Re: Atlantic-Pacific-Caribbean-- there may be such a point in the Andes mountains in South America, but it depends somewhat on what you define the boundaries of the Caribbean to be. The Caribbean is really just an arm of the Atlantic. If you include the Gulf of Mexico with the Caribbean, then the watershed of the Caribbean would include the entire Missippi River basin (roughly from the Rockies to the Appalachians and from the Gulf to the Canadian border, excluding the area immediately surrounding the Great Lakes.) It would also include Texas and most of New Mexico, most or all of Alabama, and the dividing line with the Atlantic would probably run right down the Florida Peninsula (though that would be subject to interpretation.)
Eureka!

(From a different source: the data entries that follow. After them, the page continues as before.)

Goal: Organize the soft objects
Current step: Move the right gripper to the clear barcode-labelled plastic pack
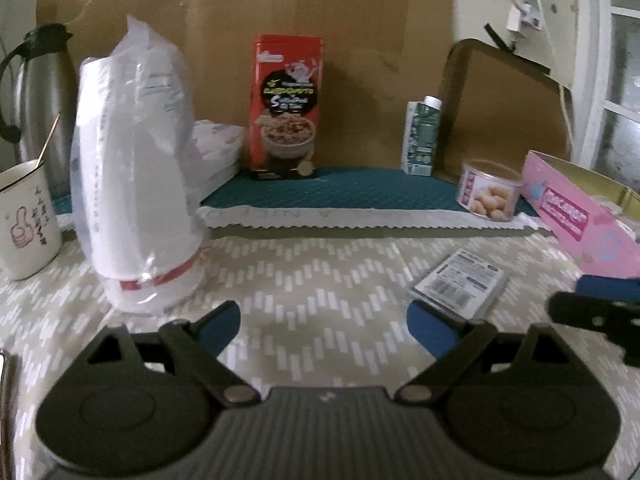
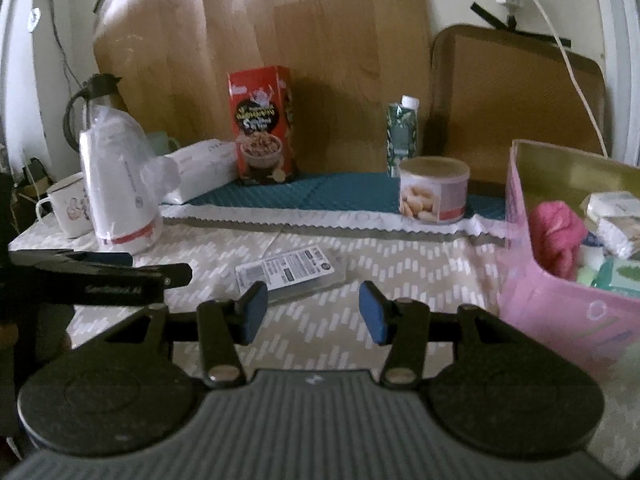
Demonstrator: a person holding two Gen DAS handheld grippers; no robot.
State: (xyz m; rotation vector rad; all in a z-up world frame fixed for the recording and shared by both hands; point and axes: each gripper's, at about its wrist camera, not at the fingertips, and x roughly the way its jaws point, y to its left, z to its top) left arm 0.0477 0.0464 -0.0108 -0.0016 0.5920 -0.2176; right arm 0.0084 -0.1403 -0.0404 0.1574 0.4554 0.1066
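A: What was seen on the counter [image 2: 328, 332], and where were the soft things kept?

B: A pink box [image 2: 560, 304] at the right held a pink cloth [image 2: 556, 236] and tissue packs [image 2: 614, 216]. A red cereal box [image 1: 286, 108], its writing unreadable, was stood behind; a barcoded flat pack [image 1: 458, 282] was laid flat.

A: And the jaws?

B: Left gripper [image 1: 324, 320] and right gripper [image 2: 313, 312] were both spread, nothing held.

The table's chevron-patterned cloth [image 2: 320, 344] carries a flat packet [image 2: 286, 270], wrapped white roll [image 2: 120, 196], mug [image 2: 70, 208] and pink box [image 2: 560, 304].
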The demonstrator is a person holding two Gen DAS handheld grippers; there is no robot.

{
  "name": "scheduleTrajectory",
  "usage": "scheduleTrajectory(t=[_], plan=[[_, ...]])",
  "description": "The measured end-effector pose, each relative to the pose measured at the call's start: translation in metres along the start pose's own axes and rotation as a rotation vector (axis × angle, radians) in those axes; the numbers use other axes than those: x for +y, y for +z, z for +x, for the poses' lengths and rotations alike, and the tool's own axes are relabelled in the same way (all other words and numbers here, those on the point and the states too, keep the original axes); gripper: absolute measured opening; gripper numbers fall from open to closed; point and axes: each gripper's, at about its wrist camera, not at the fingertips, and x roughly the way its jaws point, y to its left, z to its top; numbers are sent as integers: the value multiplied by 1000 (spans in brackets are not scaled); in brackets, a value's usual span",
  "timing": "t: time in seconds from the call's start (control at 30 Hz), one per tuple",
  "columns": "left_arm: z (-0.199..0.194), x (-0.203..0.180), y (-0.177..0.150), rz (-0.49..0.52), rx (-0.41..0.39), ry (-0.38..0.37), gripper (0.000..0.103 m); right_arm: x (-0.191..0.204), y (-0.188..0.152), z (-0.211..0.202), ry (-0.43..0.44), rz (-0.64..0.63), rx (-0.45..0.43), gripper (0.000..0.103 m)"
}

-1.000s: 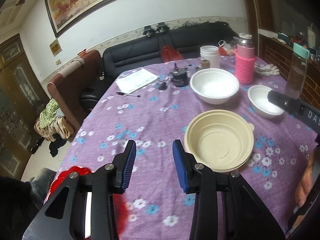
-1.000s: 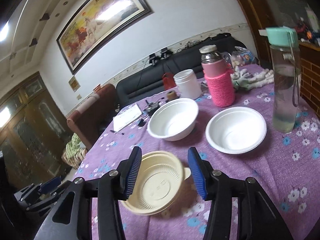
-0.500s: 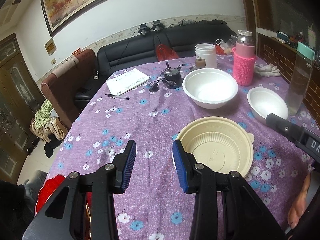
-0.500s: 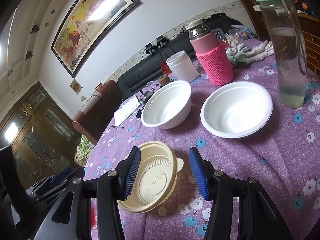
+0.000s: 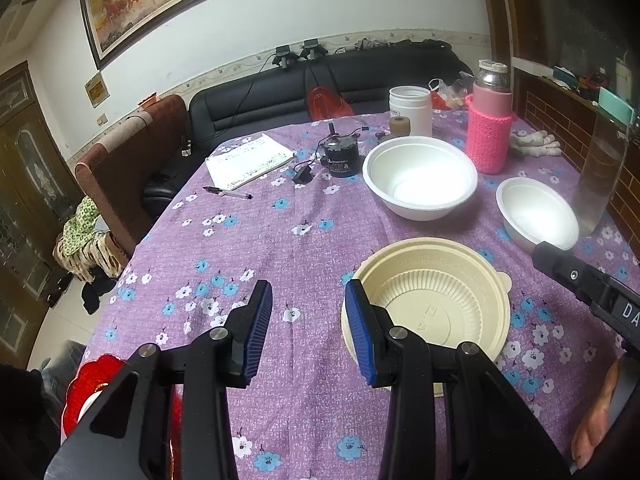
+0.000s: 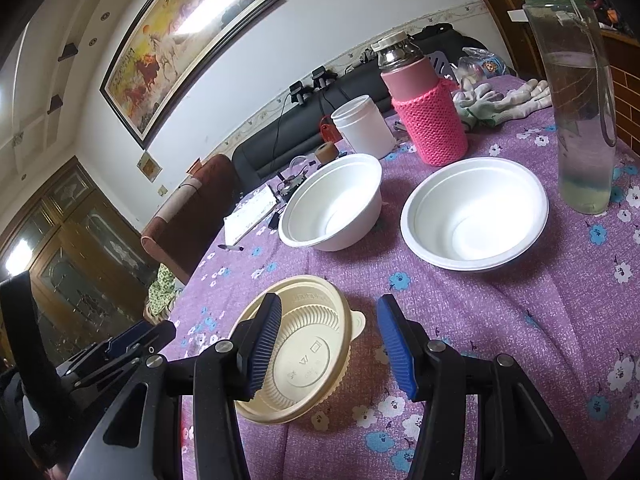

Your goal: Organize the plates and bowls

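A beige ribbed plastic bowl (image 5: 432,304) (image 6: 304,356) sits near the front of the purple flowered tablecloth (image 5: 280,240). Behind it stand a large white foam bowl (image 5: 420,178) (image 6: 332,204) and a smaller white foam bowl (image 5: 536,212) (image 6: 476,216). My left gripper (image 5: 308,328) is open and empty, its right finger just at the beige bowl's left rim. My right gripper (image 6: 330,344) is open too. Its left finger hangs over the bowl's inside, and the bowl's right rim and tab show between its fingers without the pads pressing. A red plate (image 5: 92,380) peeks out at the lower left.
A pink-sleeved flask (image 5: 490,120), a tall water bottle (image 6: 580,92), a white jar (image 5: 410,108), gloves (image 6: 508,98), a notebook (image 5: 250,160), a pen (image 5: 228,192) and a small black motor (image 5: 340,158) crowd the far half. A chair and a sofa stand beyond the table.
Both grippers have sunk and drawn closer to the beige bowl. The right one has tilted a little. Neither pair of jaws has changed its width.
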Motion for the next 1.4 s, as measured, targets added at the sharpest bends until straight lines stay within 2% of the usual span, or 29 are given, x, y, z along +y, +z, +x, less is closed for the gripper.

I just looked at an old National Geographic map insert (Nov 1993) on “Water.” It has a little map dividing North America into drainage basins. It has the Pacific and Arctic oceans by themselves, but the Atlantic side of the continent is divided into Hudson Bay, Atlantic, and Gulf of Mexico. The western boundary of the three Atlantic parts and the Arctic section runs, of course, down the Continental Divide (call this Line 0) from Alaska down through the Rockies to Panama. I’ll try to describe where the dividing lines for the other sections go:
the 3-ocean point you heard described is in the Canadian rockies on the Alberta-B.C. border, From there a line (1) runs northeast towards Baffin Island, which is the big island that covers the entrance to Hudson Bay. North of this line and east of line 0 is the Arctic Ocean drainage basin. The next line (2)runs from about where the Continental Divide intersects the US-Canadian border and runs east towards northern Minnesota, skirts around to the north of Lake Nipigon, and runs across Ontario and Quebec to intersect the sea at the northern tip of Labrador. Everything between this line and line 1 is in the Hudson Bay basin. Another line (3) runs from near the source of the Mississippi River in northern Minnesota down to Chicago, over to Buffalo, down the Appalachians to northern Georgia, and straight down to the Florida everglades. Everything east of this line and south of line 2 is in the Atlantic basin. Everything else (west of line 3, east of line 0, south of line 2) drains to the Gulf of Mexico.
From this map, it appears there is no 4-way point. If you include Hudson Bay with the Atlantic, Atlantic-Pacific-Arctic meet at one point and Atlantic-Pacific-Gulf meet at another point. these points are about 300 miles apart. The former is in Jasper Natl. Park in Alberta (or is it Banff NP??) The latter is probably inside Glacier National Park in Montana.
See? A picture really is worth a thousand words. 
Oh, as for your Mt. Everest question: Remember that the height of a mountain doesn’t necessarily mean it is a watershed divide. Look carefully at a map of Colorado and you’ll see what I mean. Conversely, in many places you can barely tell you’re crossing a watershed-- for instance, the Continental Divide in southern New Mexico.